Argument Value Comment
data the name of the sas data set containing the two variables between which agreement is to be estimated;
var1
var2
the two variables names between which agreement is to be estimated;
wt the weight or the name of the variable (included in data set data) to be used as a weight for each data line in data; Default is to assign unit weight to each data line.
values the complete list of (unformatted) possible values for each of var1 and var2; The observed list of values for either var1 or var2 is used by default: if not all possible values were observed (that is, if some values for either var1 or var2 do not show in data), the cross tabulation of var1 × var2 will lack the corresponding row(s)/column(s). As the algorithm used adds a pseudo-count of one (by default – see argument pseudocount below) to the cross tabulation, missing columns/rows, by their impact on the reduced crosstab's dimension, impact on the pseudo-count added to each cell and may, to some extent (especially when sample size is small), also have a (small) impact on the returned value for α.

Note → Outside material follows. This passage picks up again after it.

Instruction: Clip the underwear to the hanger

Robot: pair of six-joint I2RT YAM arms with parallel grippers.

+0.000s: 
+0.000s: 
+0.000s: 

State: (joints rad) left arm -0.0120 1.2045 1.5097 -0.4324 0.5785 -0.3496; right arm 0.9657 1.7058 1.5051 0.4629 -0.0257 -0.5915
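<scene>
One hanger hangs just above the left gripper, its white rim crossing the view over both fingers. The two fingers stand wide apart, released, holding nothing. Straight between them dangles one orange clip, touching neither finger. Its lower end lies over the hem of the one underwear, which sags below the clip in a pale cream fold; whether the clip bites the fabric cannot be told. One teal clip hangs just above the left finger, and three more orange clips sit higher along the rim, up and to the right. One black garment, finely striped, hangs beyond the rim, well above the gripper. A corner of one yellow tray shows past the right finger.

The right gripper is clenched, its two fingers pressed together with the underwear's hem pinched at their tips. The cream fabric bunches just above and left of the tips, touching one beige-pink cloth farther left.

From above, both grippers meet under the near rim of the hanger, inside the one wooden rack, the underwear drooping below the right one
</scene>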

agree agreement cells definition; Default is to consider that var1 and var2 agree iff var1=var2.
outdata if you would like to store the final value for α for future use (e.g. to compulse a series of α's), you can store the results to an output data set, defined through this option; Default is not to store results.
printalphanow if you are storing %AickinAlpha's results (see option outdata, above), you may not want to see the result displayed to SAS output window at this time: you would do so by calling %AickinAlpha with the option printalphanow=0;
epsilon convergence criterion; Algorithm stops when two consecutive α estimates differ by less than epsilon;
maxniter maximum number of iterations If algorithm has not converged at iteration number maxniter, an error message will be sent to the SAS log window;
printfmt output format used for the value of α;
title (optional) title to be displayed on top of both crosstab and Aickin alpha's printout pages; Do not forget to enclose title by double quotes ("), when used.
pseudocount pseudo-count added to the crosstab; In Aickin's paper, it is highly recommended that a pseudo-count of 1 (the default) is added to the table to ensure the computational convergence of estimates.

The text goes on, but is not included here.